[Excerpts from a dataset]
————————

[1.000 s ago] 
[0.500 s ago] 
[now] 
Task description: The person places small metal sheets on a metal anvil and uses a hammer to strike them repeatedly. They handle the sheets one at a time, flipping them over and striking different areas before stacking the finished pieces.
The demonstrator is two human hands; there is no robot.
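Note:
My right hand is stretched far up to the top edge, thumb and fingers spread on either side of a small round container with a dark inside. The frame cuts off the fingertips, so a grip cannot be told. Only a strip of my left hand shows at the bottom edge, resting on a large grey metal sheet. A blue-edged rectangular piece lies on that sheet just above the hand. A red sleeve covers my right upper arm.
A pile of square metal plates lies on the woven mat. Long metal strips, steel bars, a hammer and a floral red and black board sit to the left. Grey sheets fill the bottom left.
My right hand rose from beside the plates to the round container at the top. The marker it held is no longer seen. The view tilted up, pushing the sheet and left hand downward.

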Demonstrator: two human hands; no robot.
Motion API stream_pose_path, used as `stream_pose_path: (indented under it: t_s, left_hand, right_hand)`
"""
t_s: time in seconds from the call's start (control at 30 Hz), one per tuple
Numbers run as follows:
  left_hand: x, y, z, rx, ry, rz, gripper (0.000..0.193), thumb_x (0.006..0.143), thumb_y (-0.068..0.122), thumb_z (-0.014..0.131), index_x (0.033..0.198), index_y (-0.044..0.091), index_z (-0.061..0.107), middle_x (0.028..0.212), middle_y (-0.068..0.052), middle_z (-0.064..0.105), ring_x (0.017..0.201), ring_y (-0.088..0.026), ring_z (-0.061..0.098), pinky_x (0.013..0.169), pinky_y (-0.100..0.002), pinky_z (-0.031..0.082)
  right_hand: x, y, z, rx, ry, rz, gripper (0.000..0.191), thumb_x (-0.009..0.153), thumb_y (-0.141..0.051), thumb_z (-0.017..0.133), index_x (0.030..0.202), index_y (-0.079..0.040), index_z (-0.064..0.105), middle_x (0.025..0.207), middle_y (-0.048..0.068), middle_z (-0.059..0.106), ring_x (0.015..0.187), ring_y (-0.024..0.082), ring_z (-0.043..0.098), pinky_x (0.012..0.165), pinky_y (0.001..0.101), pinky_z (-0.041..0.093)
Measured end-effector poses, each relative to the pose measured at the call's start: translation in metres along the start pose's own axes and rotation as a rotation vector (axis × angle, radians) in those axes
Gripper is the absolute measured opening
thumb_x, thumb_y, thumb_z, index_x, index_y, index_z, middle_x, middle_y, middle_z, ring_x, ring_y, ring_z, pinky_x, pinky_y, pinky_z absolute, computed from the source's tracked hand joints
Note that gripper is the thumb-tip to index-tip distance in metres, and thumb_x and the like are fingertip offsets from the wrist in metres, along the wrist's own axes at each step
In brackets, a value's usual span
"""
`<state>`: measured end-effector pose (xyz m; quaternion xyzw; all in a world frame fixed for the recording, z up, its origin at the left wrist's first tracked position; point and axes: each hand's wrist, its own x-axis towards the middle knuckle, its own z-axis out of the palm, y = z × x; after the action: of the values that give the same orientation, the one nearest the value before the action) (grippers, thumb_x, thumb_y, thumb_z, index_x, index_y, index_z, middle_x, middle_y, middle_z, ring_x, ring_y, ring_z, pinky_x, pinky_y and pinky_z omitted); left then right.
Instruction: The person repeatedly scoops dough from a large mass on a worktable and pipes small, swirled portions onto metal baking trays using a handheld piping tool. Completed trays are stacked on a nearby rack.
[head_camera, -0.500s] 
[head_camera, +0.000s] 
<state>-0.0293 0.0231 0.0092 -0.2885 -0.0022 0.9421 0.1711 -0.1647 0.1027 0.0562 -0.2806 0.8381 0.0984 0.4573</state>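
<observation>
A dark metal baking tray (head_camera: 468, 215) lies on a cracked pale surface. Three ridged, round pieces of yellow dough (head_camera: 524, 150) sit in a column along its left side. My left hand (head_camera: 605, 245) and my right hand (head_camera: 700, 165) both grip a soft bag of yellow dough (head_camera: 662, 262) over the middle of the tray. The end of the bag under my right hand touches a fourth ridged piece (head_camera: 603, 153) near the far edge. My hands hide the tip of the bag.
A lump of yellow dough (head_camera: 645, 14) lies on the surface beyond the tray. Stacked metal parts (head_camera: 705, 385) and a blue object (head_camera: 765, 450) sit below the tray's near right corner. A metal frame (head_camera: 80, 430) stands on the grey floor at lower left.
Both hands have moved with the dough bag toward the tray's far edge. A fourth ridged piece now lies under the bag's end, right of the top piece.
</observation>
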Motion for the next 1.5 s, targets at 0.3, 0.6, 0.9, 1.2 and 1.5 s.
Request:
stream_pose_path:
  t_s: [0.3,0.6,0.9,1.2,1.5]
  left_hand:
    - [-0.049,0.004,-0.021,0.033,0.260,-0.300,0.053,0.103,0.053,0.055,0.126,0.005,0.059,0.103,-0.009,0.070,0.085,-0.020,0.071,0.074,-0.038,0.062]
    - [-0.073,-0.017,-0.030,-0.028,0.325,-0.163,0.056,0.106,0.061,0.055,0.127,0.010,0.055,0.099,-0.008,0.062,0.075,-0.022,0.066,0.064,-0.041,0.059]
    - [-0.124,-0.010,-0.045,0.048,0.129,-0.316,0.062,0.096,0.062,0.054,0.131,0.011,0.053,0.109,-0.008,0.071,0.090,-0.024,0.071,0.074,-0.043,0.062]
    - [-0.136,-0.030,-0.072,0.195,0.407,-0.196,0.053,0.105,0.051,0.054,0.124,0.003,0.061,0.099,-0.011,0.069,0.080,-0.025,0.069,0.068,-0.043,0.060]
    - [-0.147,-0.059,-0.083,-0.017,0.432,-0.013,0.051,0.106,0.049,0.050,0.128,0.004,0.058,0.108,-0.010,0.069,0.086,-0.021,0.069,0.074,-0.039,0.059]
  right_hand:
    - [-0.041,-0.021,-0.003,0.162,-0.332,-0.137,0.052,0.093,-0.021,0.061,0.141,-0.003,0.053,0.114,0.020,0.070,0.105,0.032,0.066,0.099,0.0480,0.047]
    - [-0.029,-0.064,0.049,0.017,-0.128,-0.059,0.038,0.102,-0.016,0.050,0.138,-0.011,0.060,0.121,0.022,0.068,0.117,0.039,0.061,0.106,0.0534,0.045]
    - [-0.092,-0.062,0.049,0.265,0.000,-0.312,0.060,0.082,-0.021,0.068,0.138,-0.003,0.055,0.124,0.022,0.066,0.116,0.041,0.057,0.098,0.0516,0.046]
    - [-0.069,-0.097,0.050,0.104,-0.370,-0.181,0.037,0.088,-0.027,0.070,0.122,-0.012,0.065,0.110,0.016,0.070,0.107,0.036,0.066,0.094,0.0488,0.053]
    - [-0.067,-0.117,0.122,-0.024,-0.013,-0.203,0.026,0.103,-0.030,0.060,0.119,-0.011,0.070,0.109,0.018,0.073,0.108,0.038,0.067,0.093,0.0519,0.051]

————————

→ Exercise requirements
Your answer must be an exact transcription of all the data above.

→ Exercise response
[1.000 s ago] 
[0.500 s ago] 
[now] 
Task description: The person places small metal sheets on a metal anvil and uses a hammer to strike them repeatedly. They handle the sheets one at a time, flipping them over and striking different areas before stacking the finished pieces.
The demonstrator is two human hands; there is no robot.
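Note:
My right hand is stretched far up to the top edge, thumb and fingers spread on either side of a small round container with a dark inside. The frame cuts off the fingertips, so a grip cannot be told. Only a strip of my left hand shows at the bottom edge, resting on a large grey metal sheet. A blue-edged rectangular piece lies on that sheet just above the hand. A red sleeve covers my right upper arm.
A pile of square metal plates lies on the woven mat. Long metal strips, steel bars, a hammer and a floral red and black board sit to the left. Grey sheets fill the bottom left.
My right hand rose from beside the plates to the round container at the top. The marker it held is no longer seen. The view tilted up, pushing the sheet and left hand downward.
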
Demonstrator: two human hands; no robot.
Motion API stream_pose_path, used as `stream_pose_path: (indented under it: t_s, left_hand, right_hand)`
"""
t_s: time in seconds from the call's start (control at 30 Hz), one per tuple
Numbers run as follows:
  left_hand: x, y, z, rx, ry, rz, gripper (0.000..0.193), thumb_x (0.006..0.143), thumb_y (-0.068..0.122), thumb_z (-0.014..0.131), index_x (0.033..0.198), index_y (-0.044..0.091), index_z (-0.061..0.107), middle_x (0.028..0.212), middle_y (-0.068..0.052), middle_z (-0.064..0.105), ring_x (0.017..0.201), ring_y (-0.088..0.026), ring_z (-0.061..0.098), pinky_x (0.013..0.169), pinky_y (-0.100..0.002), pinky_z (-0.031..0.082)
  right_hand: x, y, z, rx, ry, rz, gripper (0.000..0.191), thumb_x (-0.009..0.153), thumb_y (-0.141..0.051), thumb_z (-0.017..0.133), index_x (0.030..0.202), index_y (-0.079..0.040), index_z (-0.064..0.105), middle_x (0.025..0.207), middle_y (-0.048..0.068), middle_z (-0.059..0.106), ring_x (0.015..0.187), ring_y (-0.024..0.082), ring_z (-0.043..0.098), pinky_x (0.012..0.165), pinky_y (0.001..0.101), pinky_z (-0.041..0.093)
Measured end-effector poses, each relative to the pose measured at the call's start: translation in metres along the start pose's own axes and rotation as a rotation vector (axis × angle, radians) in those axes
Gripper is the absolute measured opening
thumb_x, thumb_y, thumb_z, index_x, index_y, index_z, middle_x, middle_y, middle_z, ring_x, ring_y, ring_z, pinky_x, pinky_y, pinky_z absolute, computed from the source's tracked hand joints
Note that gripper is the thumb-tip to index-tip distance in metres, and thumb_x and the like are fingertip offsets from the wrist in metres, along the wrist's own axes at each step
In brackets, a value's usual span
"""
`<state>`: measured end-effector pose (xyz m; quaternion xyzw; all in a world frame fixed for the recording, z up, its origin at the left wrist's first tracked position; point and axes: each hand's wrist, its own x-axis towards the middle knuckle, its own z-axis out of the palm, y = z × x; after the action: of the values that give the same orientation, the one nearest the value before the action) (grippers, thumb_x, thumb_y, thumb_z, index_x, index_y, index_z, middle_x, middle_y, middle_z, ring_x, ring_y, ring_z, pinky_x, pinky_y and pinky_z omitted); left then right.
Instruction: The person repeatedly scoops dough from a large mass on a worktable and pipes small, swirled portions onto metal baking trays using a handheld piping tool. Completed trays are stacked on a nearby rack.
[head_camera, -0.500s] 
[head_camera, +0.000s] 
<state>-0.0293 0.0231 0.0092 -0.2885 -0.0022 0.9421 0.1711 -0.1647 0.1027 0.0562 -0.2806 0.8381 0.0984 0.4573</state>
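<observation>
A dark metal baking tray (head_camera: 468, 215) lies on a cracked pale surface. Three ridged, round pieces of yellow dough (head_camera: 524, 150) sit in a column along its left side. My left hand (head_camera: 605, 245) and my right hand (head_camera: 700, 165) both grip a soft bag of yellow dough (head_camera: 662, 262) over the middle of the tray. The end of the bag under my right hand touches a fourth ridged piece (head_camera: 603, 153) near the far edge. My hands hide the tip of the bag.
A lump of yellow dough (head_camera: 645, 14) lies on the surface beyond the tray. Stacked metal parts (head_camera: 705, 385) and a blue object (head_camera: 765, 450) sit below the tray's near right corner. A metal frame (head_camera: 80, 430) stands on the grey floor at lower left.
Both hands have moved with the dough bag toward the tray's far edge. A fourth ridged piece now lies under the bag's end, right of the top piece.
</observation>
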Motion for the next 1.5 s, targets at 0.3, 0.6, 0.9, 1.2 and 1.5 s.
Request:
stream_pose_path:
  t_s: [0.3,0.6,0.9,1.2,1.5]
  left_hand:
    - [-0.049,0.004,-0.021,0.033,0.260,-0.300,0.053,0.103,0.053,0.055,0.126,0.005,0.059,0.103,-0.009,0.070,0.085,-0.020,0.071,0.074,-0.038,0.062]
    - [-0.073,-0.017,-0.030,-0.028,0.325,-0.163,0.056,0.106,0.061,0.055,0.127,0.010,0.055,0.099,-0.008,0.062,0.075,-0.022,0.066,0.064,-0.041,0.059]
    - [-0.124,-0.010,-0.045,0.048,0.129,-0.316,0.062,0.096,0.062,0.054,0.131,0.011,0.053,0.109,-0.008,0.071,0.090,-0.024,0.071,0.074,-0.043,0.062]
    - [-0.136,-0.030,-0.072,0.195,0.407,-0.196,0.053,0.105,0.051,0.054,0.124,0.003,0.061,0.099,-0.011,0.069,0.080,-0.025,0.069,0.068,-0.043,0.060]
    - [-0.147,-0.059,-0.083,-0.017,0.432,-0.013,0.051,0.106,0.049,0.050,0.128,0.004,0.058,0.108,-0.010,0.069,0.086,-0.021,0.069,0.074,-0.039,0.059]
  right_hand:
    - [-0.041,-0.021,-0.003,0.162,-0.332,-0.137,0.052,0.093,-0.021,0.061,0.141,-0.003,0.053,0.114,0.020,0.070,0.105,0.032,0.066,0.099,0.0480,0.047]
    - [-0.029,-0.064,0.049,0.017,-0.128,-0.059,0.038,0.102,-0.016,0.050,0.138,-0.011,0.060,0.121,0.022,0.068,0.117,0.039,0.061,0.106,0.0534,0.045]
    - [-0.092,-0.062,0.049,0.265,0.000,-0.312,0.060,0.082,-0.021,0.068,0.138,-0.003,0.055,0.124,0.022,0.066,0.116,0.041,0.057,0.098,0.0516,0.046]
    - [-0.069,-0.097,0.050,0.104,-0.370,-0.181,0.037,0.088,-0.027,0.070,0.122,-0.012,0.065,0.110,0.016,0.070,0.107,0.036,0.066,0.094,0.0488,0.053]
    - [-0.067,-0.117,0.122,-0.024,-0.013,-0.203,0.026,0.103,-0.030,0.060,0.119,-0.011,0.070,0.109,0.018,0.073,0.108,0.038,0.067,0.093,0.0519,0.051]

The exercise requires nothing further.